Menanggapi pertanyaan Wakil Ketua Komisi VI DPR RI Mohamad Hekal mengenai seberapa serius ancaman Starlink, apakah dapat mematikan Telkom, Direktur Utama Telkom Indonesia Ririek Adriansyah mengatakan, kesempatan upaya Telkom tergerus ada, apalagi jika Starlink terus menurunkan nilai terlalu rendah. Namun, dia menampik kondisi tersebut bakal membikin Telkom bangkrut.

“Kalau harganya jauh menurun dan eksistensi Starlink meningkat tajam dan akhirnya lebih kompetitif, kesempatan untuk tergerus itu ada. Tapi kepercayaan saya pribadi, itu tetap tetap ada area-area dimana kita bisa hidup,” kata Ririek.

Harga Pembelian Perangkat

Menurut Ririek, dalam jangka pendek, dengan nilai pembelian perangkat sebesar Rp 7 juta dan biaya langganan Rp 750 ribu, potensi pasar nan digarap Starlink relatif kecil.

Namun jika terus diturunkan, perihal itu dapat menakut-nakuti perusahan-perusahaan lokal. Menurut Ririek, pemerintah semestinya mewajibkan Starlink untuk menggandeng perusahaan lokal dan idealnya ke depannya, baik Starlink maupun operator lokal kudu coexist.

“Kita sudah mengusulkan dan menawarkan ke Starlink untuk bekerjasama dalam business to consumer (B2C) tapi Starlink tidak mau," kata Ririek.

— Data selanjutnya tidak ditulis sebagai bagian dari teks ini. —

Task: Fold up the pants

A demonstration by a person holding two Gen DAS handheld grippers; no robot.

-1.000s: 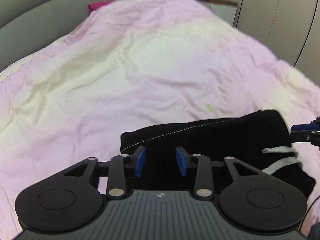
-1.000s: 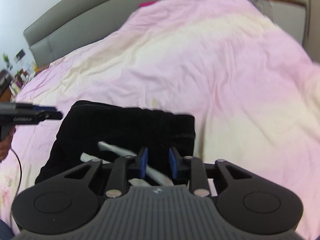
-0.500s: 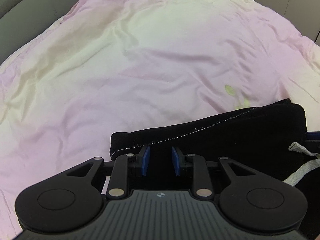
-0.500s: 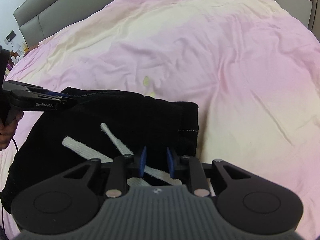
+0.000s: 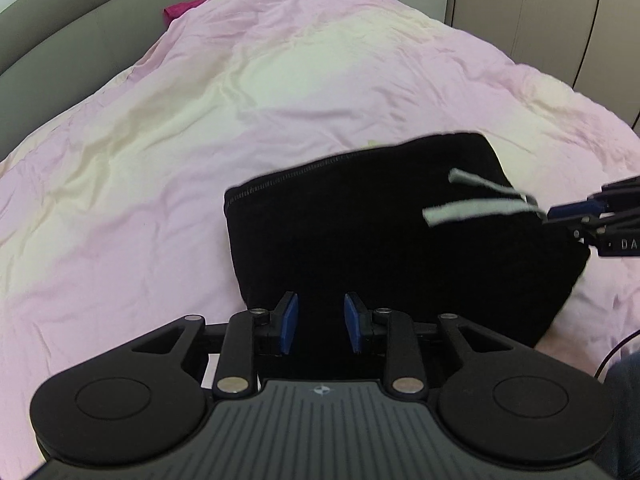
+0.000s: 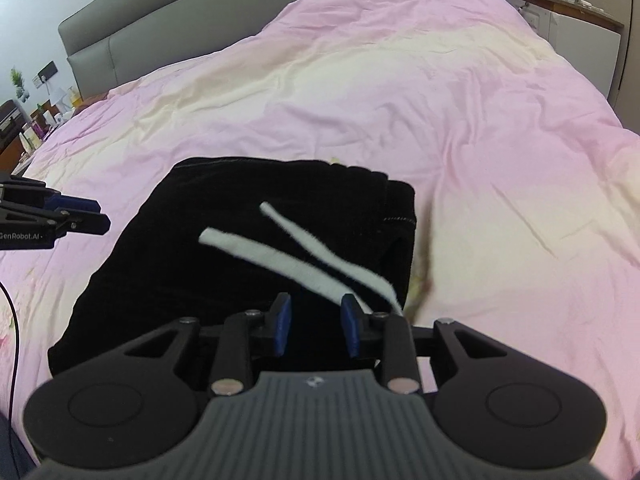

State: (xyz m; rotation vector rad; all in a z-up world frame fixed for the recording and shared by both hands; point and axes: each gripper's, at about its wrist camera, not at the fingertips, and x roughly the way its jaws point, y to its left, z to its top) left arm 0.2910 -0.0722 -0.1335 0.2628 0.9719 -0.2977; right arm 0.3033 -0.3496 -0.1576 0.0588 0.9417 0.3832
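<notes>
1. The pants [image 5: 380,236] lie folded into a black, roughly rectangular bundle on the pink duvet [image 5: 200,120], near its close edge.
2. Two white drawstrings [image 6: 296,256] lie loose across the top of the bundle, running toward its right-hand end.
3. The left gripper [image 5: 321,322] sits at the near left part of the pants; its blue pads stand apart with only dark cloth seen between them, gripping nothing that shows.
4. From the right wrist view, the left gripper [image 6: 86,216] points in from the left, its tip just beside the pants' left edge, apart from the cloth.
5. The right gripper [image 6: 316,326] sits at the near right part of the pants, jaws apart. A drawstring end runs past its right pad; whether it touches is unclear.
6. From the left wrist view, the right gripper [image 5: 576,212] reaches in from the right, its tip close to the drawstring ends.
7. Both grippers point forward over the bed toward the grey headboard [image 6: 180,36].
</notes>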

Menurut Hekal, Starlink bakal dapat mematikan Telkom, operator selular lainnya termasuk penyedia jaringan internet jika Starlink dapat mengorbitkan 40 ribuan satelit dari saat ini baru enam ribuan, sehingga nilai jualnya bisa jauh lebih murah, termasik jika Starlink bisa langsung menghubungkan jasa internet ke HP secara langsung tanpa pengguna membeli antena penangkap sinyal satelit seperti saat ini.

Menyikapi ancaman serius dan adanya perlakuan spesial terhadap Starlink, Komisi VI menyepakati untuk melakukan rapat campuran dengan Komisi I dan mengundang Menteri Komunikasi dan Informatika, Menteri BUMN, Komisi Pengawas Persaingan Usaha, serta Asosiasi Telekomunikasi Seluruh Indonesia (ATSI) dan Asosiasi Penyelenggara Jasa Internet Indonesia (APJII).

Infografis Starlink Milik Elon Musk Beroperasi di Indonesia. (Liputan6.com/Abdillah)

* Fakta alias Hoaks? Untuk mengetahui kebenaran info nan beredar, silakan WA ke nomor Cek Fakta Liputan6.com 0811 9787 670 hanya dengan ketik kata kunci nan diinginkan.